The University of Cambridge is building a carbon credit marketplace on Tezos blockchain that will support reforestation projects to preserve biodiversity.
A carbon credit is a permit that allows the company that holds it to emit a certain amount of carbon dioxide or other greenhouse gases.
World leaders at the recent COP26 global climate conference in pledged to stop deforestation by the end of 2030, but there are deep challenges remaining about how to fund and verify progress towards this goal.
To improve funding techniques for nature-based solutions (NbS) that help reach the COP26 goals, the Cambridge Centre for Carbon Credits (4C) will use a combination of AI and satellite sensing to build a decentralized marketplace for verifiable carbon credits.
The decentralized marketplace will allow purchasers of carbon credits to confidently and directly fund trusted nature-based projects that ties together corporate funders to conservationists via automated and transparent global oracles.
Dr Anil Madhavapeddy, Director Cambridge Centre for Carbon Credits, said:
“Current accreditation systems that measure and report the value of carbon and related benefits like biodiversity conservation and poverty reduction rendered by NbS are costly, slow and inaccurate.

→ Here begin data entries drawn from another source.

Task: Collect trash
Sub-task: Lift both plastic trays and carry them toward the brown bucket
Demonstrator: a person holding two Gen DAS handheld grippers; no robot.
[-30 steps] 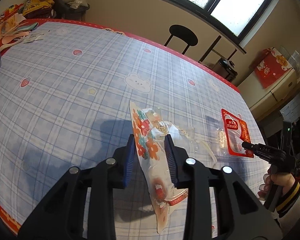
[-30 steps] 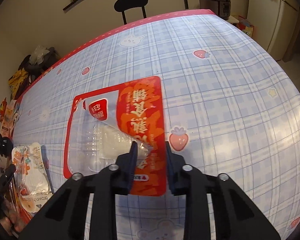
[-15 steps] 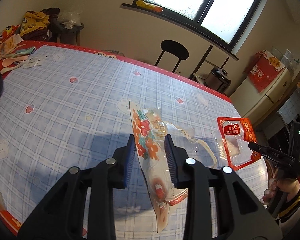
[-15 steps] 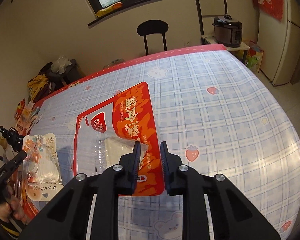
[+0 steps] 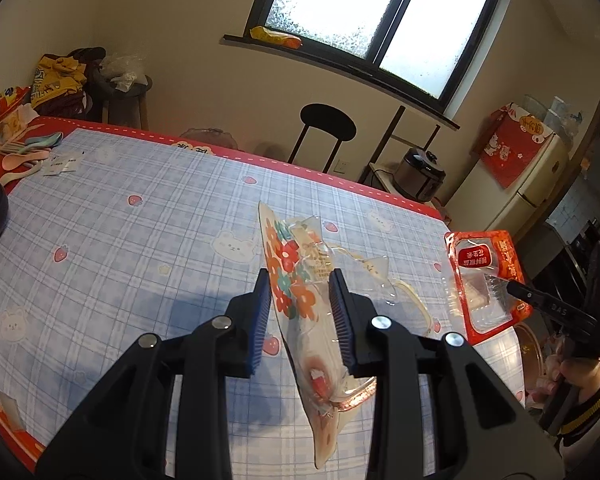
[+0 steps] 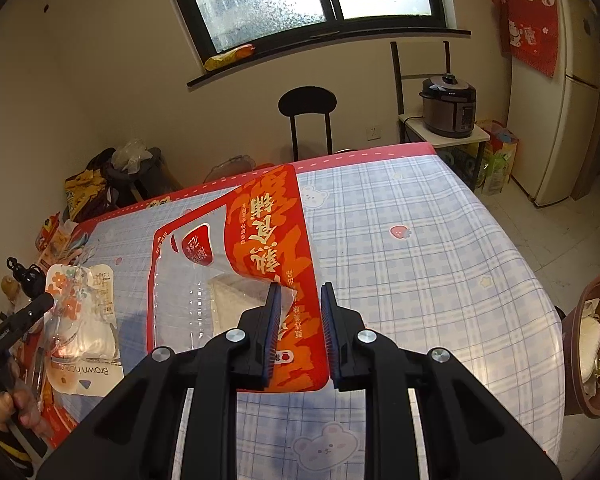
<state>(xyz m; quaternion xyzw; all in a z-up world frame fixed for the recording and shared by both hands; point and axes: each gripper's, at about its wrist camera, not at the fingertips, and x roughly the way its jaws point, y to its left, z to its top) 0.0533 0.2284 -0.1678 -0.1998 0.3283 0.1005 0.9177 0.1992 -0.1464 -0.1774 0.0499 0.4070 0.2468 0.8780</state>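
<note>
Change since earlier frames: both tongs have risen; the two wrappers, formerly low over the worktop, now hang clear above it, with more wall and window in sight.
Left wrist view, tongs: left tongs (image 5: 300, 300) partly closed, blue pads pinching the clear plastic wrapper with orange and teal flower print (image 5: 296, 280).
Left wrist view, wrapper: long axis runs forward and away along the tongs, its tail drooping toward the camera; crumpled, translucent, apparently empty.
Left wrist view, neighbour: right tongs (image 5: 512, 286) at far right, holding the red snack pouch.
Right wrist view, tongs: right tongs (image 6: 300, 308) narrowly open, gripping the near edge of the red foil snack pouch with a clear window (image 6: 260, 248).
Right wrist view, pouch: long axis points ahead; flat, stiff, above the blue plaid worktop (image 6: 420, 264).
Deciding relation: brown bowl holding scraps (image 6: 596, 352) lies off the worktop edge to the right, nearer the right hand; judged the likely drop point.
</note>
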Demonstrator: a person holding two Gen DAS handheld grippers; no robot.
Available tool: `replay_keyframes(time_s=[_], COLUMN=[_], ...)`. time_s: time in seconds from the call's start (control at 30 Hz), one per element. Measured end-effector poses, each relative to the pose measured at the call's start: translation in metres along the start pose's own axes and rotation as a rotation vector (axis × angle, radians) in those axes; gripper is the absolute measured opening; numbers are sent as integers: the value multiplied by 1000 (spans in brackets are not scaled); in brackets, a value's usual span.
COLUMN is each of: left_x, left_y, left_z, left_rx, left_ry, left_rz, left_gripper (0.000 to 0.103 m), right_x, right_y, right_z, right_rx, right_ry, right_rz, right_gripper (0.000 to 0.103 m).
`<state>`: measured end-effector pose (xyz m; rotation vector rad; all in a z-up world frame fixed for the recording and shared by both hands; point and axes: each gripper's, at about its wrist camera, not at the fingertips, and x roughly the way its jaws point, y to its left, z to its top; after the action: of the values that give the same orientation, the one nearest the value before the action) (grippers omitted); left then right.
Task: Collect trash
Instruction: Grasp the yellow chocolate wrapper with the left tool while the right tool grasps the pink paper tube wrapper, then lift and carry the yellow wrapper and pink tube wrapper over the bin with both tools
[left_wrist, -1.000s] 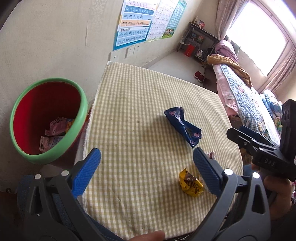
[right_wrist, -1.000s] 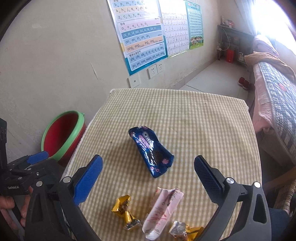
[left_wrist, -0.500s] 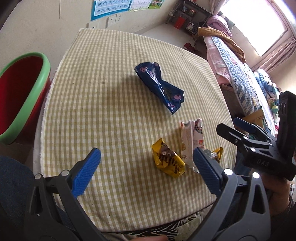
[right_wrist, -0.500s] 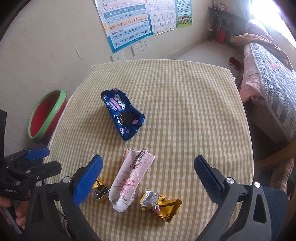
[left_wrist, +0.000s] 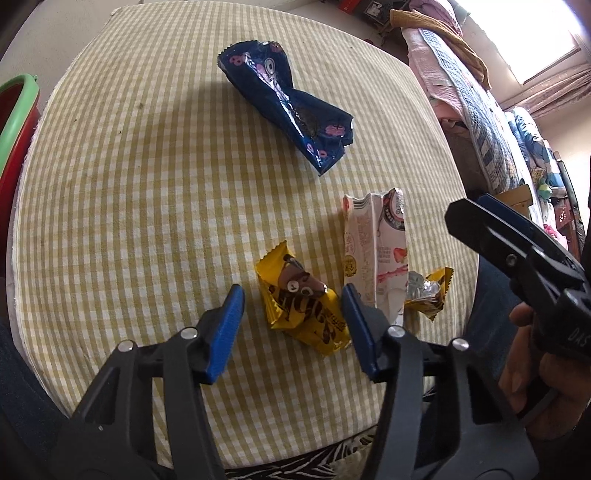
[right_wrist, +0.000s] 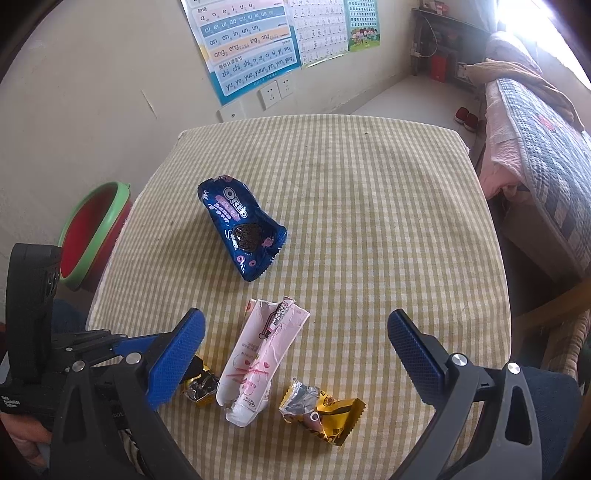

These systems have undermined trust in NbS carbon credits. What is needed is a decentralised marketplace where purchasers of carbon credits can confidently and directly fund trusted nature-based projects. And that’s the gap the Centre is aiming to fill.”
The university selected Tezos blockchain for building this marketplace due to its low energy consumption which is in line with the Centre’s vision to support a sustainable future through technology.
Additionally, Tezos’ decentralized nature and battle proven and functional tech, combined with the ability to evolve in a swift and forkless manner, are qualities that do not remain unnoticed.